EXERCISE
Print word for word the first line of the records below and every following line through the one containing "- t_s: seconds"; print nothing else.

MATERIAL PROVIDED
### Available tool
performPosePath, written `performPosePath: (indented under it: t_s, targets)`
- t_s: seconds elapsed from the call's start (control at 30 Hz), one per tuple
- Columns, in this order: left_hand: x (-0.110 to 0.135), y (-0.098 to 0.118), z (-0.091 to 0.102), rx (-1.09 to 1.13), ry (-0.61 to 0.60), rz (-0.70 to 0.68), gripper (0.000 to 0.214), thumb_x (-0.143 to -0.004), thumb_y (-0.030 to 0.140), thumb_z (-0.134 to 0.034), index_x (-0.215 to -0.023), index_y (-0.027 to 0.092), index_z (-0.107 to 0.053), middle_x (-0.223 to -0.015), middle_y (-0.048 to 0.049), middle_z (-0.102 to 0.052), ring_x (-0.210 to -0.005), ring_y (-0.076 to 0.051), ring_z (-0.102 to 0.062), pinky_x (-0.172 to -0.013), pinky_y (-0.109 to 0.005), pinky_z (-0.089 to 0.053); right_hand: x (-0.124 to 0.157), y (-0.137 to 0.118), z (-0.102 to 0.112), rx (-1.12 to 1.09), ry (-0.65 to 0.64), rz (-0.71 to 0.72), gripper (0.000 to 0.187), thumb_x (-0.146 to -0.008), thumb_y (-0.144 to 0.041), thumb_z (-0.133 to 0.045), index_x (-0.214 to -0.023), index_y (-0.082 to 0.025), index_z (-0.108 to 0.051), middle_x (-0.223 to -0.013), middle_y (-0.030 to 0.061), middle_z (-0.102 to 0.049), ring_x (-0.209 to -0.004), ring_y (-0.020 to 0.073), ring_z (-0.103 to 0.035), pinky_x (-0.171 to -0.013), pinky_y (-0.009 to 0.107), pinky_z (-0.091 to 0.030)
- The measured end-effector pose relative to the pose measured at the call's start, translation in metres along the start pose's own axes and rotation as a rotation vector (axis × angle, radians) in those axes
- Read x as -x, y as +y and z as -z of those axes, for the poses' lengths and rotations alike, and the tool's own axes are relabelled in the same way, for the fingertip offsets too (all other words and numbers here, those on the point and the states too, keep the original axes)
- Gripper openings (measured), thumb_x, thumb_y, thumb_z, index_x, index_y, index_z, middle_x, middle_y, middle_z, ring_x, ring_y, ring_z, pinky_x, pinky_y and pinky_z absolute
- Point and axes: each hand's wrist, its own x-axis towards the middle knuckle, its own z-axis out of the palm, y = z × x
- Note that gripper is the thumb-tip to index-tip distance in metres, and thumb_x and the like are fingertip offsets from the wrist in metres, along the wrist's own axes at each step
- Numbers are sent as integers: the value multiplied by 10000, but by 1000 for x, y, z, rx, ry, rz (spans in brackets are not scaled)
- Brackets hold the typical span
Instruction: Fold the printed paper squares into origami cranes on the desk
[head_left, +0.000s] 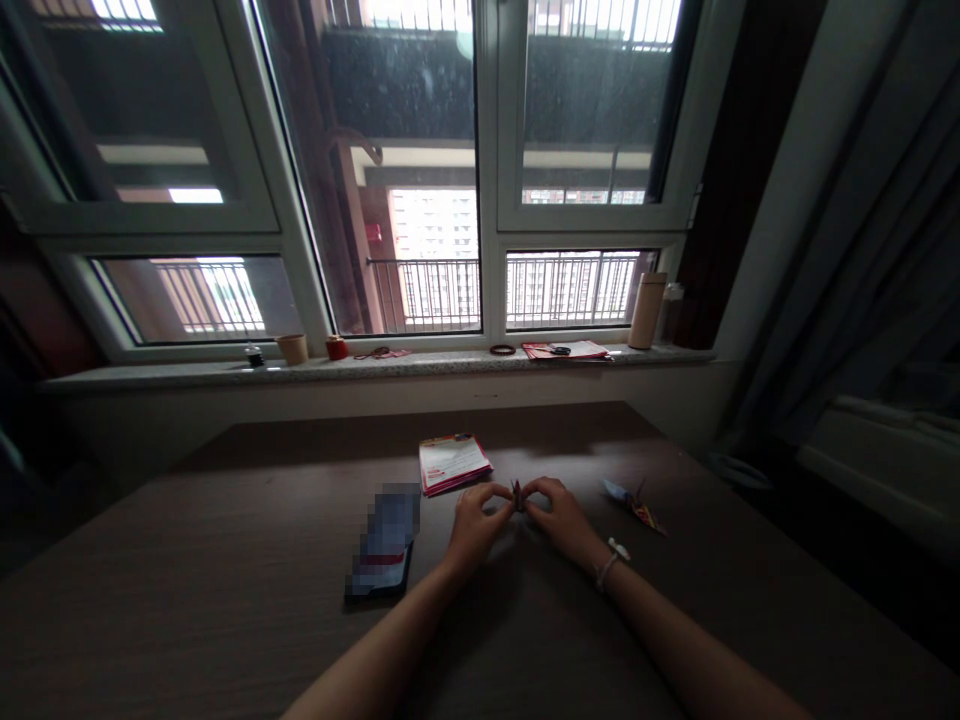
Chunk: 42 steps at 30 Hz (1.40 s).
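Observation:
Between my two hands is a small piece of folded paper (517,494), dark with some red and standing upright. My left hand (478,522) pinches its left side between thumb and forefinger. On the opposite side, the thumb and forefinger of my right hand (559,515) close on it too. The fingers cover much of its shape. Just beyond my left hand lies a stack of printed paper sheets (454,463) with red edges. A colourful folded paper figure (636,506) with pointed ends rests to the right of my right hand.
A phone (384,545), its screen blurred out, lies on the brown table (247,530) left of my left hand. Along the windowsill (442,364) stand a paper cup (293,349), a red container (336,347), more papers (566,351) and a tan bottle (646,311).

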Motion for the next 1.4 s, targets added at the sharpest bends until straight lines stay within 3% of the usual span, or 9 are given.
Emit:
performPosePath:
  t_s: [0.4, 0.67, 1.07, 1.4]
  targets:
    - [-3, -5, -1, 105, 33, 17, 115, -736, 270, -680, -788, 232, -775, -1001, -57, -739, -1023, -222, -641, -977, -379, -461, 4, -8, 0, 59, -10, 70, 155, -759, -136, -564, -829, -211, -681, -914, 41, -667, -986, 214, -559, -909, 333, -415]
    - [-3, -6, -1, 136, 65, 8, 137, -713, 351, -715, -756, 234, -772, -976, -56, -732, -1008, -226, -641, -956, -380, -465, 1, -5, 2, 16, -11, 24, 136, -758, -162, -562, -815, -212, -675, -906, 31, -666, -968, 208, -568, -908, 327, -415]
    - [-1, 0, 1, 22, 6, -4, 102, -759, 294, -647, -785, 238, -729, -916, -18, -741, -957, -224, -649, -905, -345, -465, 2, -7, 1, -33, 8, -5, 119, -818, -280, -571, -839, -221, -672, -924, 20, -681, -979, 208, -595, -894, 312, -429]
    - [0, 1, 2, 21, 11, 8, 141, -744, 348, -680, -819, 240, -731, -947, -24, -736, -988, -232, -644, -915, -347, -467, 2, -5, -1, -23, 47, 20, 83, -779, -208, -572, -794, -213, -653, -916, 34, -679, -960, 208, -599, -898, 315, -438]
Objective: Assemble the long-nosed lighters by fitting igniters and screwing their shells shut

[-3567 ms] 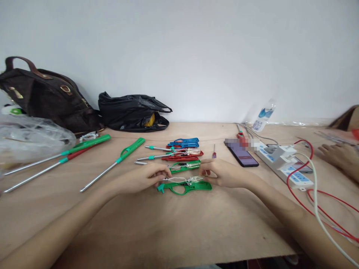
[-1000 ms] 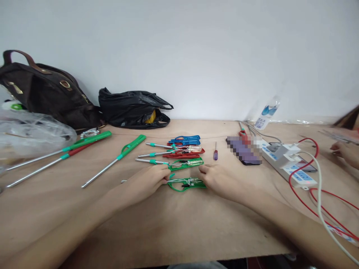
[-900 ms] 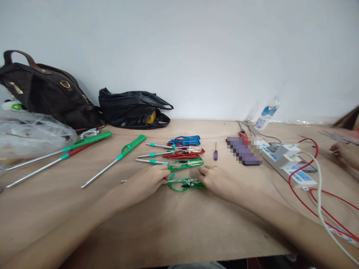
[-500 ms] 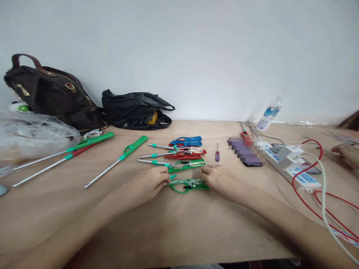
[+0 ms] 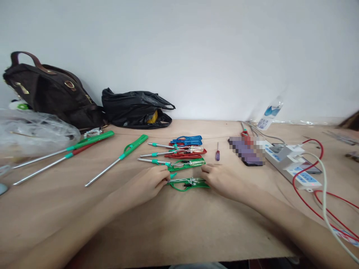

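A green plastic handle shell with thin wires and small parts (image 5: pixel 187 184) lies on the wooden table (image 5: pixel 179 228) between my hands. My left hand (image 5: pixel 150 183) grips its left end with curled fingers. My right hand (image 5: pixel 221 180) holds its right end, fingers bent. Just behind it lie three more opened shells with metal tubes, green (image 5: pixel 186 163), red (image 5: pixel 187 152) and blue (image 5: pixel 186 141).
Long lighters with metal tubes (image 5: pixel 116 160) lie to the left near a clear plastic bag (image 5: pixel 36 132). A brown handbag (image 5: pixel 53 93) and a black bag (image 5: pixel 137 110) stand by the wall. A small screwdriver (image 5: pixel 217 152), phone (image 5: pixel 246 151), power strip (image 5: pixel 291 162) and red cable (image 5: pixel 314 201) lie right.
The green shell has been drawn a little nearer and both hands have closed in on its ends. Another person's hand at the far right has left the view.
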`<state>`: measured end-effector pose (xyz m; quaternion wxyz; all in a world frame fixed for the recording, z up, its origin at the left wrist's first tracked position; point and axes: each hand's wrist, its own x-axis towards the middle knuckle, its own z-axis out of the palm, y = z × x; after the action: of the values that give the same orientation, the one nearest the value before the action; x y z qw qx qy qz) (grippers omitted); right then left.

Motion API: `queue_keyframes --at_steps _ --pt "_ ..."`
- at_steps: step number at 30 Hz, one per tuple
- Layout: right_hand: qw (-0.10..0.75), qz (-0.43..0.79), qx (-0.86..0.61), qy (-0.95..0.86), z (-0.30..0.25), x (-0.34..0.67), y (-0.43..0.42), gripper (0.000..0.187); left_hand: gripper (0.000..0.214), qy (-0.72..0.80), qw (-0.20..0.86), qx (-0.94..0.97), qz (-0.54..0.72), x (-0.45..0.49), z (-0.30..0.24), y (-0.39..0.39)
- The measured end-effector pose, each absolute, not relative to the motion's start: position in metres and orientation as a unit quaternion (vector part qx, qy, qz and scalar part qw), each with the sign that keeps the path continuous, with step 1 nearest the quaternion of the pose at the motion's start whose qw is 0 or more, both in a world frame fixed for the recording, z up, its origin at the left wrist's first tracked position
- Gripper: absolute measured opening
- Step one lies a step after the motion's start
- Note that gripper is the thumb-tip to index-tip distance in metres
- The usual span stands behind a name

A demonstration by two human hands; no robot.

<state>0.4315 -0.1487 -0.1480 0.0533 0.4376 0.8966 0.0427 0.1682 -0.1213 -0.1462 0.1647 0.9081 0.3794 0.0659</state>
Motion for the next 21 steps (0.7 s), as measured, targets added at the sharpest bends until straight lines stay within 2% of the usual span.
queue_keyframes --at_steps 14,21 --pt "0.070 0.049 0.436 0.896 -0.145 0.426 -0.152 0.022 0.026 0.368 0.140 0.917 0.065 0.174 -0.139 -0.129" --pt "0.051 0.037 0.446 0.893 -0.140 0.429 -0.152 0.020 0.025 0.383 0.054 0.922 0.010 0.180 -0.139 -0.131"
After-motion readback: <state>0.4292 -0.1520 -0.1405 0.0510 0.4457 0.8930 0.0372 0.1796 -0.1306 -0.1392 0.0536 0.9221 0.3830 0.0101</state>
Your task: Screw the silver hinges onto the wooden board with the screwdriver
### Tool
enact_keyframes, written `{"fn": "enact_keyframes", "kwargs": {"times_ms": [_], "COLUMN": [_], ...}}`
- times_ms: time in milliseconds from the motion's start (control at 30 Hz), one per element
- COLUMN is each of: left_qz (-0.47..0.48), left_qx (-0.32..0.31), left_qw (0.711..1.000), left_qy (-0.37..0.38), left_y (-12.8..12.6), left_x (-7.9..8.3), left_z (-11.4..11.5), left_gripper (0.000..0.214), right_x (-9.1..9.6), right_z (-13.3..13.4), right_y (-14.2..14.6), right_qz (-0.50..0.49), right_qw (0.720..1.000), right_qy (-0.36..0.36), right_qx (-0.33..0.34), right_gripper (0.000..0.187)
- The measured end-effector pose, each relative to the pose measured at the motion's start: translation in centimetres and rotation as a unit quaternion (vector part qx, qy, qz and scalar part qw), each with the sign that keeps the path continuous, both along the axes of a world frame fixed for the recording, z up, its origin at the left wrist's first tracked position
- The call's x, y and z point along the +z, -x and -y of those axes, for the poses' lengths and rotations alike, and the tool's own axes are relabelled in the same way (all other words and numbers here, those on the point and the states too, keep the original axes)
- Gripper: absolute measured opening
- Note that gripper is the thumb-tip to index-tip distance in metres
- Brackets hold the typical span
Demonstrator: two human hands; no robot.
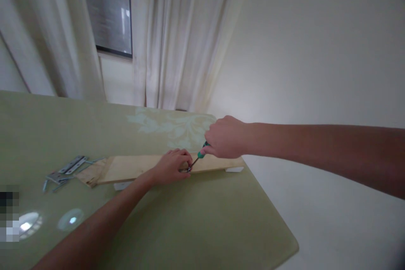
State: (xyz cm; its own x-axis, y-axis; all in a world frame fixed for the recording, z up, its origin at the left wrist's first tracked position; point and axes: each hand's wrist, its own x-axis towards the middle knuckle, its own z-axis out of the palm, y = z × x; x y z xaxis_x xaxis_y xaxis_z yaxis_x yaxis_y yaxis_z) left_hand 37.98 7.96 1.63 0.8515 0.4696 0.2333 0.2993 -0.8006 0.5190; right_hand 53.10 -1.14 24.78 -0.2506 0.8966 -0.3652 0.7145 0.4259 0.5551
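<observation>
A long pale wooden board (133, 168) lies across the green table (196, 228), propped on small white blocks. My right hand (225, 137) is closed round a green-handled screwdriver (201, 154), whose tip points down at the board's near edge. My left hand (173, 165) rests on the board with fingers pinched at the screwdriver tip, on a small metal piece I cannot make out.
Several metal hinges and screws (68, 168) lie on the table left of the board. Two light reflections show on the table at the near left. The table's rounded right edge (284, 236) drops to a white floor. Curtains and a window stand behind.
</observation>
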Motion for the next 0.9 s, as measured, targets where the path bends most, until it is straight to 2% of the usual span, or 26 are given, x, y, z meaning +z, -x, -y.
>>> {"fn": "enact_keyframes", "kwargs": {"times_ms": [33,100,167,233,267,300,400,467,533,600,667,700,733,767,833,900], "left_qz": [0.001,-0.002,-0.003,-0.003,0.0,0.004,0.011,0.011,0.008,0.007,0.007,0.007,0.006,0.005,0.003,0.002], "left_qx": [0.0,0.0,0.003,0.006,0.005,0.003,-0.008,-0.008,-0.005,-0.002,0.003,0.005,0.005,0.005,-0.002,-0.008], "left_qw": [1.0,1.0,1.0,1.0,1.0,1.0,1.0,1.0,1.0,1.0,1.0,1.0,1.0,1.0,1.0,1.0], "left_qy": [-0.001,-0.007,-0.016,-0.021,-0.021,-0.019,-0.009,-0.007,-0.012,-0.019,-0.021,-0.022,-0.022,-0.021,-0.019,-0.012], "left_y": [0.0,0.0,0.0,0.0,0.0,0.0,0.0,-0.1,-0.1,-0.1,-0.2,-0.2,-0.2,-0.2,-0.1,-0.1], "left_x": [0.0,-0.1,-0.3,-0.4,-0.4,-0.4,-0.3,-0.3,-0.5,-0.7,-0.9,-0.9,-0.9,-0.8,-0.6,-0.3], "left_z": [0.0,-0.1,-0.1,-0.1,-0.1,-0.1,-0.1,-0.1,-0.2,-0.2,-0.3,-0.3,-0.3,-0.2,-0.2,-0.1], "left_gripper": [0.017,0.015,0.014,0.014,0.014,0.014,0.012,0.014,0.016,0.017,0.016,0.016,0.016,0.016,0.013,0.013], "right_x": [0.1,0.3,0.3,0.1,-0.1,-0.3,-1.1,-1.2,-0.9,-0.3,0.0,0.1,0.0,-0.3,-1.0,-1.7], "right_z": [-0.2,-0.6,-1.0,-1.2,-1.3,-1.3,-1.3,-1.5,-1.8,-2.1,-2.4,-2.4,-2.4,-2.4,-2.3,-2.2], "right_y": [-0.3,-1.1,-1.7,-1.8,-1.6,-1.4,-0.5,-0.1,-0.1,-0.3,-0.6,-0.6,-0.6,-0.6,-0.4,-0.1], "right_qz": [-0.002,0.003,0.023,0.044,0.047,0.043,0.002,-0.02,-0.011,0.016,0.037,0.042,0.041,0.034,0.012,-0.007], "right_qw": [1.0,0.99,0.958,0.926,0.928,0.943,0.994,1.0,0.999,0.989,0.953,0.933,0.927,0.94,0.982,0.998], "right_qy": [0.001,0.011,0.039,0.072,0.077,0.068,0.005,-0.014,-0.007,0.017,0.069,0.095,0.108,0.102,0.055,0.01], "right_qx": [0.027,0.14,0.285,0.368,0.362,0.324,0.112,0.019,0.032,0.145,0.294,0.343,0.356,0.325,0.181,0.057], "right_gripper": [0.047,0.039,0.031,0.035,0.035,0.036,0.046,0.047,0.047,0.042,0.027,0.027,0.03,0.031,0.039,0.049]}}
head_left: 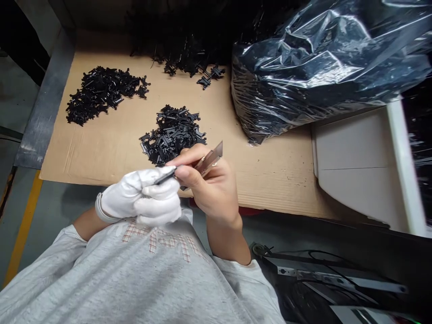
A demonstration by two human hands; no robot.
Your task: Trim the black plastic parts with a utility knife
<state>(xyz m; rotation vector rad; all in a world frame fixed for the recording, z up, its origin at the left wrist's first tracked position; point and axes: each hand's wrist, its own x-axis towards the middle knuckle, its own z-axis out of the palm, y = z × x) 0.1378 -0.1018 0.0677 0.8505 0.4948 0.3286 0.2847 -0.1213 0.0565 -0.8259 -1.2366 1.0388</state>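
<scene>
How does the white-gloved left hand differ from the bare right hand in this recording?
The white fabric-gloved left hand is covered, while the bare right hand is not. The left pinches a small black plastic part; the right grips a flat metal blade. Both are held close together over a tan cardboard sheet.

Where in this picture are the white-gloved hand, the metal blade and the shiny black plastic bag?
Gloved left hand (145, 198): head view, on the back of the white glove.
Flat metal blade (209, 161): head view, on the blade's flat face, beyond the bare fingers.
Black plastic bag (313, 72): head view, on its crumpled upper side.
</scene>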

FINISHED TASK
### Available tool
performPosePath, written `performPosePath: (indented under it: t_s, targets)`
- t_s: seconds elapsed from the call's start (control at 30 Hz), one per tuple

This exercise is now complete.